What looks like an acceptable RMSE is actually terrible when we compare it to the baseline of 0.76, the model basically learns nothing and predicts values closely around the mean 5.14 for all inputs. Training and test set perform equally bad. As a rule of thumb (for any ML, not only Chemprop):

So in this case, we clearly have a quite severe case of underfitting. This happens when the chosen representation is not suitable, the model has too few degrees of freedom or the architecture is not suitable. Chemprop has a lot of degrees of freedom with your chosen hyperparameters, so I would assume that the fault is with the representation - i.e. the data is not a function of local atom environments (which the MPNN layer is basically producing). To test my assumption, I added additional features to the MPNN output (via --features_generator rdkit_2d_normalized --no_features_scaling) which led to:

which is still not good, but at least we are moving in the right direction. I therefore think you would need to conduct a hyperparameter search regarding parameters which change the representation (atomic/molecular features, aggregation, depth of message passing) if you want to use Chemprop, since the standard representation of Chemprop is obviously not working for your data.

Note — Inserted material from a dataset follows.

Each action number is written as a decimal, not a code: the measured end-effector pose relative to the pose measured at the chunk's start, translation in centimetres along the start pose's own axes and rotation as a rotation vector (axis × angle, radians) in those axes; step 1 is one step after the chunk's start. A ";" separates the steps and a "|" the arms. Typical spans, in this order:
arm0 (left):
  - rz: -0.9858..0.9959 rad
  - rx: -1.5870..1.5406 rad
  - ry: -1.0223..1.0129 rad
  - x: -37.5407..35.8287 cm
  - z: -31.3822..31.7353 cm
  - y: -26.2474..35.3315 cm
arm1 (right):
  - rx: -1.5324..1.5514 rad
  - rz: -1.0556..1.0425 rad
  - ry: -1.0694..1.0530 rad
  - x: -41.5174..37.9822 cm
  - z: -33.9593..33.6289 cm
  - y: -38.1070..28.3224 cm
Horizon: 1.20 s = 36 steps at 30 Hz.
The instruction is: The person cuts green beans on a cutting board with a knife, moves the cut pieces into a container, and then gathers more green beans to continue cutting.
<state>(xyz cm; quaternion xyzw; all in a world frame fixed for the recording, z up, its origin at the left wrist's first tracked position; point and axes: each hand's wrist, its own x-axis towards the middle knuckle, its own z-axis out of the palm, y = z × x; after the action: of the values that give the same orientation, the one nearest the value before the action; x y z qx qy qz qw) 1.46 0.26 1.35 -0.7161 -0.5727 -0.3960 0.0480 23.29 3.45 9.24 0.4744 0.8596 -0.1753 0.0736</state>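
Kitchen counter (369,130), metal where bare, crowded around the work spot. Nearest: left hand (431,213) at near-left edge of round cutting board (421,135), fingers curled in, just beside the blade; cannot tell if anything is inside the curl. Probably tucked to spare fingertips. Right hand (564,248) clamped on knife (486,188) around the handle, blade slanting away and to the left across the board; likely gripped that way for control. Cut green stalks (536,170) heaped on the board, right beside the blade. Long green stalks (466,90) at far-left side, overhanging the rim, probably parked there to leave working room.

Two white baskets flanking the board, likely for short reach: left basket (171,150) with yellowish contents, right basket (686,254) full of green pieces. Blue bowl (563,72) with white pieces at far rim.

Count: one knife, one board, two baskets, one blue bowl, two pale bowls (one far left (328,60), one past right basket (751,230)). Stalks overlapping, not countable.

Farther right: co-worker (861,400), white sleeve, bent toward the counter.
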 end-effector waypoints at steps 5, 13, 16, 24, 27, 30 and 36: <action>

Without knowing more about the data, it is difficult to give good advice here. You can start by asking yourself what properties of a molecule give it a high/low score from your point of view / chemical intuition (e.g. certain charged groups, 3D structure, local atom environment, ...) and try to use a representation which incorporates some or all of those.

jhjensen2 commented 3 years ago

Thank you very much for your answer! Very useful.